* **INSTRUCTIONS FOR THE TASK**: The listing below needs to be copied in full, exactly.

DATA BELOW START

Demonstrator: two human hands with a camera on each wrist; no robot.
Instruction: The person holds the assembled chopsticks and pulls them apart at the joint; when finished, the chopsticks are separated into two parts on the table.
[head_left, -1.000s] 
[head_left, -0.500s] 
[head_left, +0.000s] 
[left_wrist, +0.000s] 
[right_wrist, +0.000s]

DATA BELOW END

* **ANSWER SECTION**:
Demonstrator: two human hands with a camera on each wrist; no robot.
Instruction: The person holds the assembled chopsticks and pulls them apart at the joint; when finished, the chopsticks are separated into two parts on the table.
[head_left, -1.000s] 
[head_left, -0.500s] 
[head_left, +0.000s] 
[left_wrist, +0.000s] 
[right_wrist, +0.000s]

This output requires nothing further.